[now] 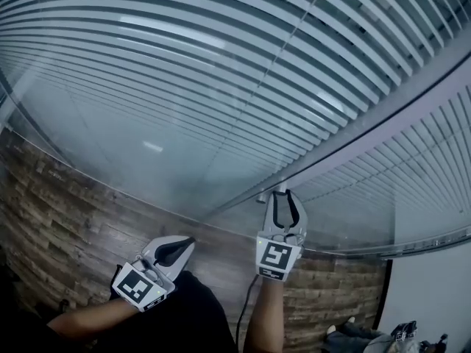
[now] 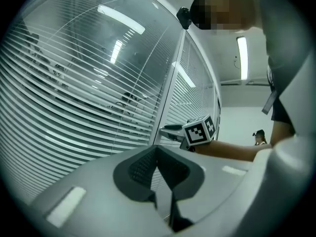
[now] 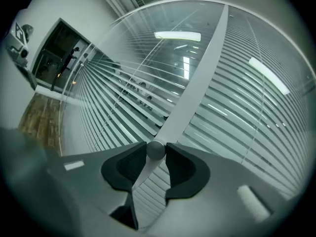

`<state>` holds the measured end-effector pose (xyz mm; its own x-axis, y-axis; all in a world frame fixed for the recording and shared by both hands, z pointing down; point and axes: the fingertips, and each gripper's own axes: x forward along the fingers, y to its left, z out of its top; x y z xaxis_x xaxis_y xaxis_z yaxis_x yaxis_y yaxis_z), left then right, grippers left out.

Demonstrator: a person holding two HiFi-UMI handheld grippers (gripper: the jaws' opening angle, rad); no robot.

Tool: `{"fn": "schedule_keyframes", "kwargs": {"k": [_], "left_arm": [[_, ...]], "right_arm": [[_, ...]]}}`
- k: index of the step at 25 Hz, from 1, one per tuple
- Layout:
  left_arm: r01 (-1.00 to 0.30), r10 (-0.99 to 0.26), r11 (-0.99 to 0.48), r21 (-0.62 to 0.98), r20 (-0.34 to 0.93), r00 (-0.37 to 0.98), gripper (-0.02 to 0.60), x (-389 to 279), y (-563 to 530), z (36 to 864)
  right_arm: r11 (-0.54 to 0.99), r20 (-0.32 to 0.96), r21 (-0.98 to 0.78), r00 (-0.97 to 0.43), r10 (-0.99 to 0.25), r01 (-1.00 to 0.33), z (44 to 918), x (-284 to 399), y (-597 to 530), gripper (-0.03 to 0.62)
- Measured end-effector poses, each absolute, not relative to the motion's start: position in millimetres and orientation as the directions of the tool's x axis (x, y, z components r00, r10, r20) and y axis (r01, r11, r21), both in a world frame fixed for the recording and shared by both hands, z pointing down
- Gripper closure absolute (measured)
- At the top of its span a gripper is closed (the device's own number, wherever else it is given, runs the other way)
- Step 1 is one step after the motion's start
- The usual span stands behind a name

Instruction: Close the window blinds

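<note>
The right hand-held gripper [image 1: 282, 195], low centre, grasps the round blind knob [image 3: 156, 149] on the window mullion [image 3: 197, 68]. The left hand-held gripper [image 1: 188, 242], lower left, is clenched on nothing. The slatted blinds [image 1: 184, 57] fill the upper frame.

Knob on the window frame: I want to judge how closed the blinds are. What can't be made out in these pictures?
- Knob: in the right gripper view its sides are covered by the pads of the right tool; in the head view it is too small.
- Blinds: in the head view, top and bottom are cut off by the edges; reflections on the glass blur the slat tilt.
- Distant figure: in the left gripper view, too small to read.
</note>
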<state>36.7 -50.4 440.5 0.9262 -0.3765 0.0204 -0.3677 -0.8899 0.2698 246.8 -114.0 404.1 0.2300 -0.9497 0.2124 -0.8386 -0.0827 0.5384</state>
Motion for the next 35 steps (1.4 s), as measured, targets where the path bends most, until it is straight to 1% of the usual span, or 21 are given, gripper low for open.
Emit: {"fn": "schedule_keyframes", "kwargs": {"k": [5,7,9,11,12,14,15,16,17,20,23,25,28,30,33,35], "left_arm": [[-0.34,-0.349,-0.899,0.275,0.016,0.937,0.583,38,-53,446],[-0.328,-0.336,-0.902,0.283,0.02,0.942,0.583,40,-53,449],[-0.32,-0.328,-0.904,0.284,0.02,0.945,0.583,44,-53,449],[-0.312,-0.321,-0.907,0.283,0.016,0.947,0.583,47,-54,445],[-0.309,-0.318,-0.908,0.283,0.014,0.948,0.583,48,-55,443],[-0.306,-0.316,-0.908,0.285,0.012,0.949,0.583,46,-56,439],[-0.305,-0.315,-0.908,0.286,0.011,0.949,0.583,44,-56,438],[-0.305,-0.315,-0.908,0.287,0.01,0.949,0.583,43,-57,437],[-0.304,-0.315,-0.908,0.288,0.008,0.949,0.583,41,-57,436],[-0.299,-0.31,-0.909,0.291,0.006,0.951,0.583,43,-59,435],[-0.291,-0.304,-0.911,0.293,0.003,0.953,0.583,47,-60,437],[-0.285,-0.298,-0.911,0.298,0.001,0.954,0.583,47,-61,440],[-0.273,-0.287,-0.911,0.309,0.001,0.958,0.583,51,-60,442],[-0.266,-0.278,-0.912,0.311,0.006,0.961,0.583,55,-58,443],[-0.267,-0.276,-0.912,0.31,0.016,0.961,0.583,53,-56,445],[-0.273,-0.281,-0.909,0.315,0.023,0.96,0.583,48,-57,447]], "right_arm": [[-0.038,0.226,0.639,0.235,-0.945,-0.768,413,245,-114,0.467],[-0.036,0.227,0.642,0.235,-0.945,-0.766,415,245,-116,0.467],[-0.05,0.223,0.608,0.231,-0.947,-0.792,413,249,-116,0.464],[-0.099,0.206,0.501,0.229,-0.951,-0.86,407,253,-114,0.461],[-0.135,0.187,0.404,0.227,-0.956,-0.905,403,255,-112,0.458],[-0.198,0.146,0.15,0.22,-0.964,-0.969,399,261,-106,0.455],[-0.214,0.133,0.038,0.217,-0.967,-0.976,399,262,-104,0.455],[-0.222,0.126,-0.032,0.217,-0.968,-0.974,399,263,-103,0.456],[-0.229,0.125,-0.058,0.22,-0.967,-0.972,399,262,-102,0.456],[-0.249,0.128,-0.062,0.24,-0.962,-0.967,398,261,-102,0.459],[-0.243,0.113,-0.148,0.227,-0.967,-0.959,401,259,-102,0.456],[-0.24,0.099,-0.179,0.225,-0.969,-0.954,401,256,-105,0.441],[-0.257,0.088,-0.186,0.245,-0.966,-0.948,398,256,-106,0.465],[-0.267,0.089,-0.189,0.254,-0.963,-0.945,396,257,-106,0.466],[-0.291,0.094,-0.155,0.279,-0.956,-0.944,397,256,-106,0.471],[-0.306,0.107,-0.051,0.3,-0.948,-0.951,396,254,-105,0.471]]}}
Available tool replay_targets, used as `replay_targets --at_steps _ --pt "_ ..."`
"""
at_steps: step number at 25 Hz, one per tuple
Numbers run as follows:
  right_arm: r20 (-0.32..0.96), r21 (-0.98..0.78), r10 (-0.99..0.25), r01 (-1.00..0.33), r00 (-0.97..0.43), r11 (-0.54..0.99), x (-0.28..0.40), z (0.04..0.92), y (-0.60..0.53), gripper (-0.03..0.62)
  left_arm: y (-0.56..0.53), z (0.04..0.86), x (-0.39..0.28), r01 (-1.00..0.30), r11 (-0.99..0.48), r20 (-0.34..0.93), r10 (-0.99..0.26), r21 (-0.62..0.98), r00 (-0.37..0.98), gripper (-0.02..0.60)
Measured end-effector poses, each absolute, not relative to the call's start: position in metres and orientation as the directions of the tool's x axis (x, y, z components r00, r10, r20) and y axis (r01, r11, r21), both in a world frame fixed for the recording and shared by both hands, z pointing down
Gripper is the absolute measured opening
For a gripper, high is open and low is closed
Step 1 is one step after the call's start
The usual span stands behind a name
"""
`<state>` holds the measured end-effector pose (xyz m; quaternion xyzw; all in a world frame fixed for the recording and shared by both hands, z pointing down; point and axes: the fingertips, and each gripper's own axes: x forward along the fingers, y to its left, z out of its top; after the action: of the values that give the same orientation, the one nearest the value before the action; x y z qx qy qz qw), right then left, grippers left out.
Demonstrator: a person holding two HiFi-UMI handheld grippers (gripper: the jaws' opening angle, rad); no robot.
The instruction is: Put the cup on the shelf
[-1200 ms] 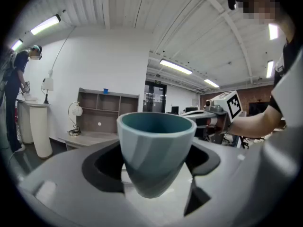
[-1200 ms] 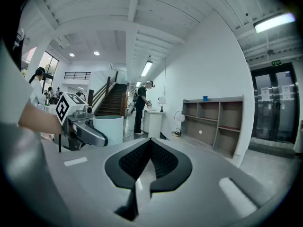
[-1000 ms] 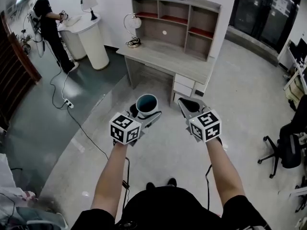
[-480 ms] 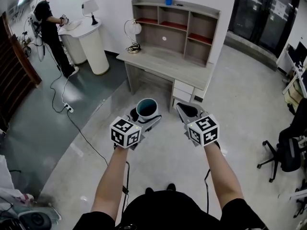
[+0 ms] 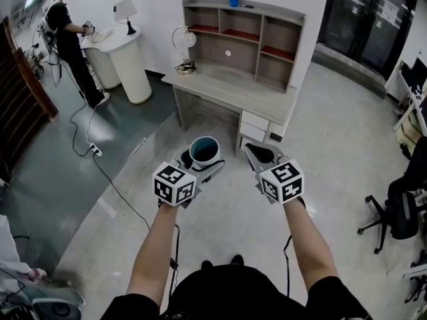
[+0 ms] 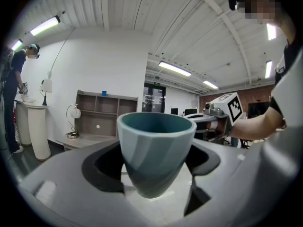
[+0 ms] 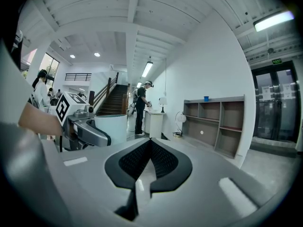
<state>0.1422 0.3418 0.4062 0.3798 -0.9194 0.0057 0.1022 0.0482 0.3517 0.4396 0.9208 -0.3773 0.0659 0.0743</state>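
done: cup (image 6: 155, 148) clamped in left gripper (image 5: 203, 163) | right gripper (image 5: 259, 155) closed, empty | todo: carry to far shelf (image 5: 228, 47), bays apparently free

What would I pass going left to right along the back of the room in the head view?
standing person → white round counter → globe lamp → shelf unit → dark glass doors

Open floor (image 5: 333, 139) before desk (image 5: 227, 87) and shelf (image 5: 241, 53)
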Motion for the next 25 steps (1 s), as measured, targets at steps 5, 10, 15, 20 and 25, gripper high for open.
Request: replay_targets --at_steps 5,10,15,20,25 --pt "0.191 0.064 -0.696 -0.698 -0.693 0.713 0.149 0.407 0.338 0.011 0.348 0.441 0.055 -0.707 -0.702 0.184 -0.686 0.085 0.704 0.368" --pt "0.191 0.066 -0.691 -0.693 -0.697 0.718 0.158 0.41 0.33 0.011 0.341 0.442 0.065 -0.711 -0.699 0.189 -0.69 0.079 0.699 0.369" --pt "0.191 0.062 -0.679 -0.682 -0.709 0.729 0.171 0.414 0.32 0.011 0.33 0.442 0.077 -0.72 -0.689 0.19 -0.699 0.082 0.69 0.368" --pt "0.201 0.059 -0.668 -0.671 -0.717 0.739 0.182 0.42 0.312 0.011 0.325 0.446 0.086 -0.73 -0.679 0.199 -0.706 0.078 0.679 0.368" --pt "0.206 0.048 -0.66 -0.666 -0.722 0.744 0.18 0.426 0.298 0.011 0.314 0.455 0.086 -0.733 -0.674 0.213 -0.706 0.09 0.676 0.369"
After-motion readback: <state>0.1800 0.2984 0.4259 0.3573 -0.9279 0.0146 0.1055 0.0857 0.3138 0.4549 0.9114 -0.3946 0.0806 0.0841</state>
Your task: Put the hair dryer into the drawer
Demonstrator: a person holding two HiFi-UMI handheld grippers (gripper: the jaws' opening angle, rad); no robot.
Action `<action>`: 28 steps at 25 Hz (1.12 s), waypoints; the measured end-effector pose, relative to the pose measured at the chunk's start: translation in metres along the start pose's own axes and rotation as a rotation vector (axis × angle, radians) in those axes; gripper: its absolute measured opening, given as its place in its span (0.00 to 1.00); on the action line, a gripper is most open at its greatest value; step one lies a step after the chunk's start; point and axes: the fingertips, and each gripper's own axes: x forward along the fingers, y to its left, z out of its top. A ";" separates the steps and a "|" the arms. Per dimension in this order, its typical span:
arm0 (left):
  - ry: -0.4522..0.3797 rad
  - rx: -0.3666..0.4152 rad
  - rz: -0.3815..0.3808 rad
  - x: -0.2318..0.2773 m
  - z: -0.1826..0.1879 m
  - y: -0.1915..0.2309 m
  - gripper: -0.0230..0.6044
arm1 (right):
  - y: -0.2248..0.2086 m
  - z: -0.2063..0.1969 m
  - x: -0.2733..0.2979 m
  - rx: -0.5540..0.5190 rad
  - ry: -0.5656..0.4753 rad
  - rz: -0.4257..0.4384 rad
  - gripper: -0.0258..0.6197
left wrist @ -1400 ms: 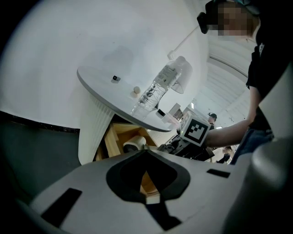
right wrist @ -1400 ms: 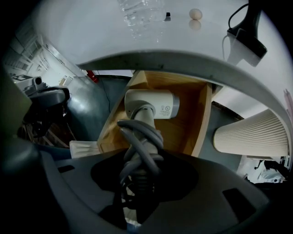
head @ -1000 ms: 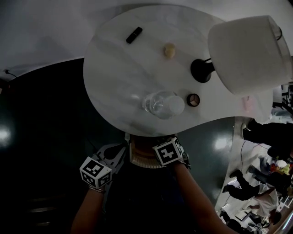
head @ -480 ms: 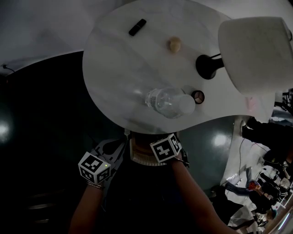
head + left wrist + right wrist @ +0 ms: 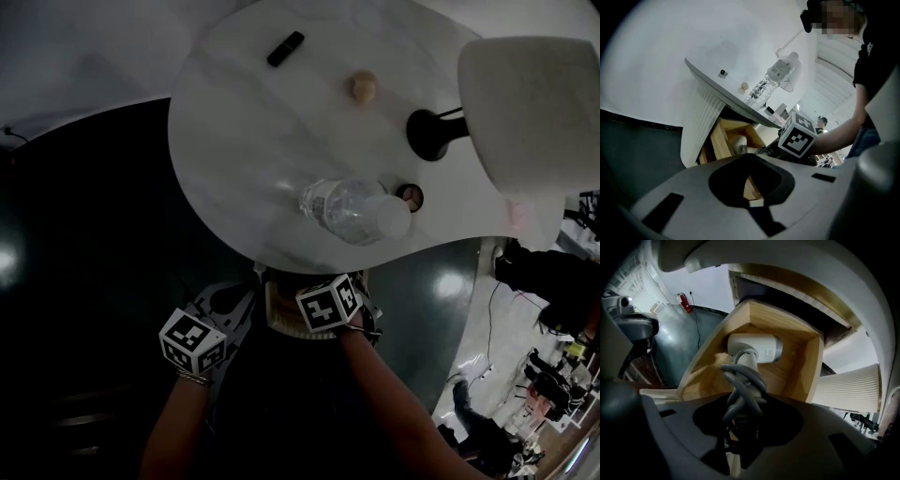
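The white hair dryer (image 5: 754,348) lies inside the open wooden drawer (image 5: 806,366), its grey cord (image 5: 743,385) wound round the handle. My right gripper (image 5: 740,425) points down into the drawer with its jaws closed round that corded handle. From the left gripper view, the dryer (image 5: 739,143) shows in the drawer (image 5: 723,140) beneath the white table top (image 5: 717,82), with the right gripper's marker cube (image 5: 797,137) beside it. My left gripper (image 5: 749,190) hovers short of the drawer with nothing between its jaws; their state is unclear. In the head view the table top (image 5: 253,141) hides the drawer.
On the table stand a clear water bottle (image 5: 352,208), a lamp with a white shade (image 5: 534,103) and black base (image 5: 431,133), a small black bar (image 5: 285,48), a beige knob (image 5: 364,86) and a small round dish (image 5: 409,196). The floor is dark. People sit at the far right.
The right gripper's marker cube has tipped and shifted slightly left under the table edge. The left gripper has stayed put.
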 end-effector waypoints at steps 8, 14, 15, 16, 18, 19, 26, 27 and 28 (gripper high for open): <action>0.002 0.000 0.001 0.001 -0.003 0.002 0.05 | -0.001 0.000 0.007 -0.020 -0.007 -0.039 0.33; 0.013 0.020 -0.009 0.002 -0.005 0.001 0.05 | -0.001 -0.001 0.012 -0.047 -0.004 -0.072 0.33; 0.012 0.020 -0.011 0.003 -0.004 0.000 0.05 | -0.001 -0.001 0.013 -0.046 -0.003 -0.073 0.33; 0.011 0.021 -0.012 0.003 -0.004 0.000 0.05 | -0.001 -0.002 0.013 -0.047 -0.003 -0.075 0.33; 0.013 0.023 -0.013 0.002 -0.003 -0.001 0.05 | 0.000 -0.002 0.013 -0.056 -0.002 -0.081 0.33; 0.015 0.027 -0.015 0.001 -0.003 -0.002 0.05 | 0.000 -0.003 0.014 -0.063 -0.001 -0.085 0.33; 0.019 0.046 -0.013 0.000 -0.001 -0.002 0.05 | -0.006 -0.009 0.023 -0.105 0.017 -0.113 0.33; 0.019 0.047 -0.009 -0.001 -0.001 0.000 0.05 | -0.006 -0.009 0.024 -0.108 0.020 -0.115 0.33; 0.021 0.046 -0.007 -0.001 -0.002 0.000 0.05 | -0.007 -0.010 0.025 -0.111 0.023 -0.114 0.33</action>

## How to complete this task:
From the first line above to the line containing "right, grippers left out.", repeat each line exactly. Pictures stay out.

## Answer to this problem:
[now] 
[now] 
[now] 

`<state>` holds the measured end-effector pose (xyz mm; its own x-axis, y-axis; all in a world frame fixed for the recording and shared by both hands, z pointing down; point and axes: the fingertips, and each gripper's own axes: x forward along the fingers, y to its left, z out of its top; x y z xaxis_x xaxis_y xaxis_z yaxis_x yaxis_y yaxis_z), left then right, grippers left out.

No more output remains.